Flowcharts are an incredibly useful tool that can help you visualize and plan a project from start to end. Flowcharts can help you realize what parts of the project you are not clear on, which could save a lot of work during implementation. Read about the various flowchart shapes here, and plan out your ETL pipeline and the remaining project workflow using this free online tool. Include the image of your flowchart in your notebook.

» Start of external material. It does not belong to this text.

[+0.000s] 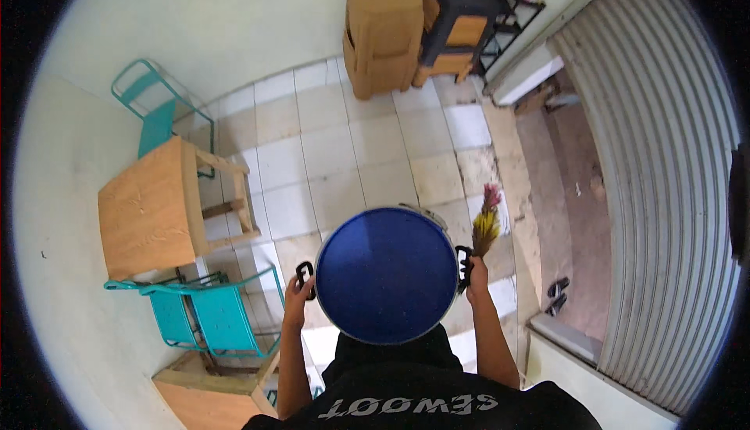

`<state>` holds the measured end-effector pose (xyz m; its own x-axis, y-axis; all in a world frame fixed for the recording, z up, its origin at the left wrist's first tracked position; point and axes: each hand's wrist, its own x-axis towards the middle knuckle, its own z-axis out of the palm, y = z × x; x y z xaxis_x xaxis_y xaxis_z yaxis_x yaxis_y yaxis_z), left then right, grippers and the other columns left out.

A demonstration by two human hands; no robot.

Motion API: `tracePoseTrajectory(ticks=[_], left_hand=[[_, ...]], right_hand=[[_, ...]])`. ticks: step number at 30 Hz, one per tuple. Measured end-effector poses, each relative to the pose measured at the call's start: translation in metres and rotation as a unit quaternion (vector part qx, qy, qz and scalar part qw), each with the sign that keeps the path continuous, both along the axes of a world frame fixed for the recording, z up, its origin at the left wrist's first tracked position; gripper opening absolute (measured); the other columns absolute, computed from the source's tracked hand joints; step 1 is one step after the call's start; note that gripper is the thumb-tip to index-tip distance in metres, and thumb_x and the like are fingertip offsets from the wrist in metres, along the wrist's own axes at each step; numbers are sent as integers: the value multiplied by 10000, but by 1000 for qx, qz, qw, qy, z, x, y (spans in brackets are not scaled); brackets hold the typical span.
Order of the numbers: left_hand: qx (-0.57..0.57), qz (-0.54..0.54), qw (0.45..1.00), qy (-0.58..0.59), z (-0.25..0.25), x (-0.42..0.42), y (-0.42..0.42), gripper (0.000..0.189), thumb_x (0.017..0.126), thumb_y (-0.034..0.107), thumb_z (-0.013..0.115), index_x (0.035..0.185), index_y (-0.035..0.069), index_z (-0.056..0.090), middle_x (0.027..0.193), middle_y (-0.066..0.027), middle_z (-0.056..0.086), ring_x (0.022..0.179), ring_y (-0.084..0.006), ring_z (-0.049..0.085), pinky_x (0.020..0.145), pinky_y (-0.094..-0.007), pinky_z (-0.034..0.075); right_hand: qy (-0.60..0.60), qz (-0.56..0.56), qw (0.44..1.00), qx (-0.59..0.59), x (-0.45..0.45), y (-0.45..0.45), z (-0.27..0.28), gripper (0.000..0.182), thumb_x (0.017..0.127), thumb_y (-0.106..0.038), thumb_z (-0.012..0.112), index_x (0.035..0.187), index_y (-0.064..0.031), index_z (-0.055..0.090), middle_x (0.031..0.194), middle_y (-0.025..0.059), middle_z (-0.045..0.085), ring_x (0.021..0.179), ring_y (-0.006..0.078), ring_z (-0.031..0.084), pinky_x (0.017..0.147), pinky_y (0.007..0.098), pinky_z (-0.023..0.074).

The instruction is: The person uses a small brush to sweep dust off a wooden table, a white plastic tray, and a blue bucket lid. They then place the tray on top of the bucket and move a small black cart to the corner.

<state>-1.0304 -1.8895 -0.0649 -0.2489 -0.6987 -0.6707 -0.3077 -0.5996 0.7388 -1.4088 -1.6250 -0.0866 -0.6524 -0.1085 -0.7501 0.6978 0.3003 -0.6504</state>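
Note:
A round drum with a blue lid (387, 275) is held in front of my body. Its left black handle (304, 273) is gripped by my left hand (296, 301). On the other side, my right hand (477, 280) is at the right black handle (464, 266), its fingers partly hidden there. A feather duster (486, 222) with pink and yellow tufts sticks up from that same hand. The lid hides most of the drum below it.
At left stand a wooden table (152, 213) and teal metal chairs (225, 318). Stacked brown plastic stools (384, 37), dark stools (460, 26) and a black rack (510, 14) line the far wall. A corrugated shutter (650, 166) and shoes (558, 296) are at right.

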Motion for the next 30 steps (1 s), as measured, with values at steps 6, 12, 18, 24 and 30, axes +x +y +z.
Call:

You are not required to follow this flow chart exactly. You will have an opportunity to point out any changes you ended up making to your project flow later on.

Items to submit

Code used to solve this problem.
Output from running the code.

Question 4

There will more or less be a few "major" steps in your project:

Extract: scrape, database queries, find and download data files, etc.
Transform: data wrangling using pandas, tidyverse, JAX, numpy, etc.
Load: load data into a database or a file that represents your "data warehouse".
Import/tidy: Grab data from your "data warehouse" and tidy it if necessary.
Iterate: Modify/visualize/model your data.
Communicate: Share your deliverable(s).

Of course, you don’t need to include all of these steps. Any well-planned approach will receive full credit.

This can be further boiled down to just a few steps:

Data collection/cleaning.
Analysis/modeling/visualization.
Report.

Implement your data collection/cleaning step. Be sure to submit any relevant files and code (e.g. python script(s), R script(s), simply some code cells in a Jupyter Notebook, etc.) in your submission.

To get full credit, simply choose at least 2 of the following skills to incorporate into this step (or these steps):

Google style docstrings, or tidyverse style comments if utilizing R.
Singularity/docker (if, for example, you wanted to use a container image to run your code repeatably).
sync/async code (if, for example, you wanted to speed up code that has a lot of I/O).
joblib (if, for example, you wanted to speed up the scraping of many files).
SLURM (if, for example, you wanted to speed up the scraping of many files).
requests/selenium (if, for example, you need to scrape data as a part of your collection process).
If you choose to use sqlite as your intermediate "data warehouse" (instead of something easier like a csv or parquet file), this will count as a skill.
If you use argparse and build a functioning Python script, this will count as a skill.
If you write pytest tests for your code, this will count as a skill.

Make sure to include a screenshot or two actually using your deliverable(s) in your notebook (for example, if it was a script, show some screenshots of your terminal running the code). In addition, make sure to clearly indicate which of the "skills" you chose to use for this step.

Items to submit

Code used to solve this problem.
Output from running the code.

Question 5

If you read about ETL pipelines, you are probably not exactly sure what a "data warehouse" is. Browse the internet and read about data warehouses. In your own words, summarize what a data warehouse is, and the typical components.

Here are some common data warehouse products:

Snowflake
Google BigQuery
Amazon Redshift
Apache Hive
Databricks Lakehouse Platform

Choose a product to read about and describe 2-3 things that it looks like the product can do, and explain why (or when) you think that functionality would be useful.

Items to submit

Code used to solve this problem.
Output from running the code.

Please make sure to double check that your submission is complete, and contains all of your code and output before submitting. If you are on a spotty internet connect ion, it is recommended to download your submission after submitting it to make sure what you think you submitted, was what you actually submitted.

In addition, please review our submission guidelines before submitting your project.